Find all the lines in the material below with the word "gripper", and copy them.

◆ **Information shown**
____
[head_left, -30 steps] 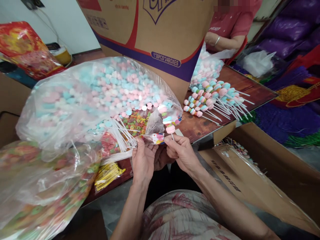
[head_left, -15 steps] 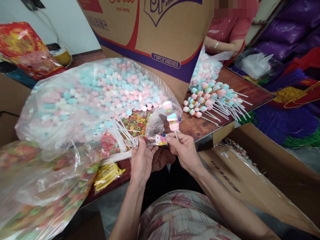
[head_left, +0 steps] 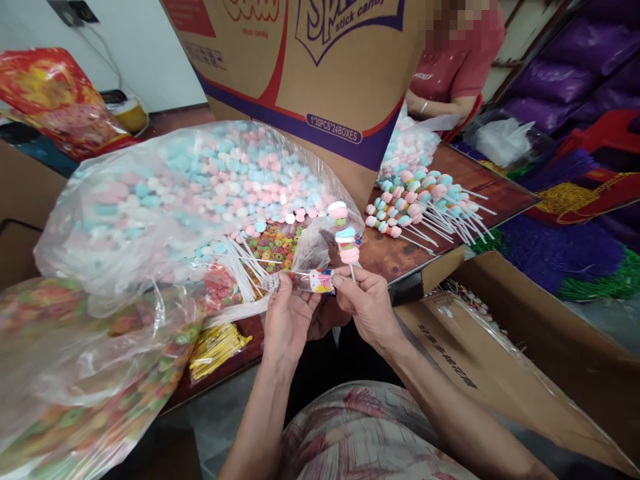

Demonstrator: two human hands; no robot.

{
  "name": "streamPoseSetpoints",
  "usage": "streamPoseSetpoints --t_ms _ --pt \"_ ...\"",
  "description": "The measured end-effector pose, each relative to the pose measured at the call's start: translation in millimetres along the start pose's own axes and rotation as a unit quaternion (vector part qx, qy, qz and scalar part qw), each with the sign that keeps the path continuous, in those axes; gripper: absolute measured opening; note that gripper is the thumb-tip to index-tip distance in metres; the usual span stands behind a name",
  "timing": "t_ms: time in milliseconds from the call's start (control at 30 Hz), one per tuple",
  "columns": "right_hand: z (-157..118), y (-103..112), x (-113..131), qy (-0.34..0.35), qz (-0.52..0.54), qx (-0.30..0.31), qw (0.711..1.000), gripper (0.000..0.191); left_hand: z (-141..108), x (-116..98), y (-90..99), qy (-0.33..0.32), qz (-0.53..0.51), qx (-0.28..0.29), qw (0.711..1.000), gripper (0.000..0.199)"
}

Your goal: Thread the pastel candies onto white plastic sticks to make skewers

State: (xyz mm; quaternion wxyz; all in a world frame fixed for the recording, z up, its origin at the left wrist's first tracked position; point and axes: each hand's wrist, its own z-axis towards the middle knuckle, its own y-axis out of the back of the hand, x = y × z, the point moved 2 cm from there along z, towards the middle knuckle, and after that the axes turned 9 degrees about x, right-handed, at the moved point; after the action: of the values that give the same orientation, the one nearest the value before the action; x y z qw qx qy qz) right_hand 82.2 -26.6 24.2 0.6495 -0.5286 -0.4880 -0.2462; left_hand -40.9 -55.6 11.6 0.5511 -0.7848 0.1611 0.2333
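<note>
My left hand (head_left: 289, 319) pinches one end of a small clear wrapper (head_left: 321, 281) with a colourful print. The other end of that wrapper lies at the fingertips of my right hand (head_left: 367, 300). Upright in my right hand is a marshmallow stick (head_left: 349, 245), its pink, white and blue pieces threaded above the fingers; the lower stick is hidden. Just beyond my left hand lie white sticks (head_left: 241, 270) and ring gummies (head_left: 275, 243). A big clear bag of marshmallows (head_left: 200, 180) spreads behind them.
A large carton (head_left: 345, 73) stands at the back. Finished marshmallow sticks (head_left: 425, 200) are piled at the right of the table, near a person (head_left: 457, 73) in red. Yellow twist ties (head_left: 217, 350) lie at the front edge. An open carton (head_left: 475, 353) is at my right.
The view has shifted slightly, so the surroundings appear a little lower. Both hands keep their hold on the wrapper and the marshmallow stick, with hardly any movement.
</note>
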Motion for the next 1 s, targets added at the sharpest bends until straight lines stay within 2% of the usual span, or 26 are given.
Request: streamPoseSetpoints --t_ms 133,233,367,433,533,600,667,800,1000 --pt "-3.3 -2.7 0.5 -0.001 0.006 0.005 1.000 0.021 -2.0 -0.3 0.5 0.029 -0.025 0.008 0.999 0.020" --pt "-6.8 -3.8 0.7 0.004 -0.036 -0.010 0.999 0.021 -4.6 -0.8 0.2 0.026 -0.026 0.004 0.999 0.017" --pt "-12.5 -6.2 4.0 0.035 -0.163 -0.083 0.982 0.017 -10.2 -1.9 -2.8 -0.049 0.000 -0.006 0.999 0.017" --pt "-14.8 -9.0 4.4 0.051 -0.194 -0.117 0.973 0.015 -11.9 -1.9 -4.1 -0.094 0.014 -0.009 0.995 0.020" --pt "-15.2 -14.7 -0.9 0.016 -0.113 -0.093 0.989 0.016 -11.4 -1.3 -3.4 -0.131 0.013 -0.022 0.991 0.023" --pt "-14.7 -18.4 -5.3 -0.022 -0.021 -0.055 0.998 0.019 -10.0 -1.1 -1.9 -0.131 0.007 -0.031 0.991 0.024" --pt "-14.9 -20.5 -6.9 -0.032 0.029 -0.043 0.998 0.022 -9.3 -1.2 -0.6 -0.121 0.005 -0.035 0.992 0.024" --pt "-18.4 -21.8 -3.2 -0.014 0.010 -0.065 0.998 0.024 -10.6 -1.5 0.0 -0.095 0.003 -0.027 0.995 0.025" --pt "-27.7 -24.5 4.3 -0.015 -0.025 -0.090 0.996 0.024 -12.1 -2.4 1.0 -0.089 0.026 -0.012 0.996 0.028"
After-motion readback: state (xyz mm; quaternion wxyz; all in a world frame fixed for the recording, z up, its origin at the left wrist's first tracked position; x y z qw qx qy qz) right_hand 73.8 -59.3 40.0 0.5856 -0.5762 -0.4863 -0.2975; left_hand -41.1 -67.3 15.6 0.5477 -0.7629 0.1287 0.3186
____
◆ **Answer to this problem**
  "description": "The measured end-effector pose, each relative to the pose measured at the call's start: translation in millimetres along the start pose's own axes and rotation as a unit quaternion (vector part qx, qy, qz and scalar part qw), each with the sign that keeps the path continuous, in those axes; gripper: absolute measured opening; note that gripper is the thumb-tip to index-tip distance in metres; the usual span stands behind a name",
  "columns": "right_hand: z (-157..118), y (-103..112), x (-113..131), qy (-0.34..0.35), qz (-0.52..0.54), qx (-0.30..0.31), qw (0.711..1.000), gripper (0.000..0.191); left_hand: z (-141..108), x (-116..98), y (-90..99), qy (-0.33..0.32), qz (-0.53..0.51), qx (-0.28..0.29), qw (0.711..1.000), gripper (0.000..0.199)"

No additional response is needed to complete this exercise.